Tuesday, March 27, 2007

My next one...

Friends have started to ask me what I'm working on next. I'm thinking of working on a book with the Woodhull Institute for Ethical Leadership. As such, I've been scouring the shelves for books on women and leadership. (If you know of any good ones, please send me a post!)

As far as I can tell so far, the few books on leadership aimed at women seem to focus on ambition, promise power, and encourage readers to cultivate a “bad girl” attitude in order to achieve it. Their titles are telling: Why Good Girls Don’t Get Ahead But Gutsy Girls Do, by Kate White. Kiss My Tiara: How to Rule the World as a SmartMouth Goddess by Susan Jane Gilman. And most recently, Am-BITCH-ous: Learn to Be Her Now by Debra Condren. I have to say, I love absorbing these books and more or less laud their bad-ass bad-girlness. But I have two qualms with this general approach:

1) Teaching women to be smartmouthed goddesses or gutsy and amBITCHous can't take place in a vaccuum. It's not just inner change, but external change that's needed (the personal is STILL political, no?)

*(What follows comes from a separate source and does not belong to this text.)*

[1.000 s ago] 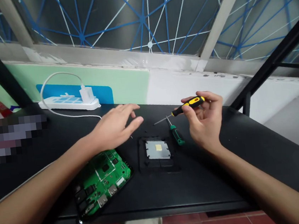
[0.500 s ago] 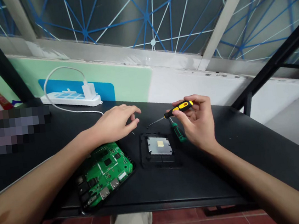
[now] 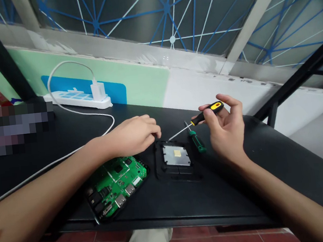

2) These titles leave me wondering, is it possible to claim ambition as a virtue for women without having to claim ourselves as "bitches"?

I welcome any thoughts.

Sister Rosetta Tharpe - Sing It!

Continuing the thread on women academics writing "crossover" books, George Washington University English professor Gayle Wald recently came out with what looks like a fantastic biography, Shout, Sister, Shout: The Untold Story of Rock-and-Roll Trailblazer Sister Rosetta Tharpe, and to great critical acclaim. Since Marco and I just rented Walk the Line, I'm goin' straight out to buy some Sister Rosetta as a supplement! Looking forward, too of course, to the book. (Kudos, Gayle!)

Friday, March 23, 2007

Meanwhile, down in South Carolina...

Of course, not only are the girls in NYC going public and making noise this week. Check out my friend and colleague Alison Piepmeier, Director of the Women's and Gender Studies Department at the College of Charleston, in an ABC news interview about the anti-abortion legislation passed this week in her state.

Read more about the scary legislation here.

Thursday, March 22, 2007

Generative Women, Exciting New Ventures

What a generative few weeks it's been for the girls here in NYC! Just bursting to share news of my friend Rebecca Segall's new venture here on the Upper West Side:

Writopia is a new afterschool writing center offering community and creative writing workshops for young writers, ages 12-18. Rebecca (left) -- who is herself a brilliant writer and from whom I've learned a great deal about writing nonacademically -- launched the site last week, and if you know people with kids who are into writing, please please pass it on. My Marco designed the cool logo.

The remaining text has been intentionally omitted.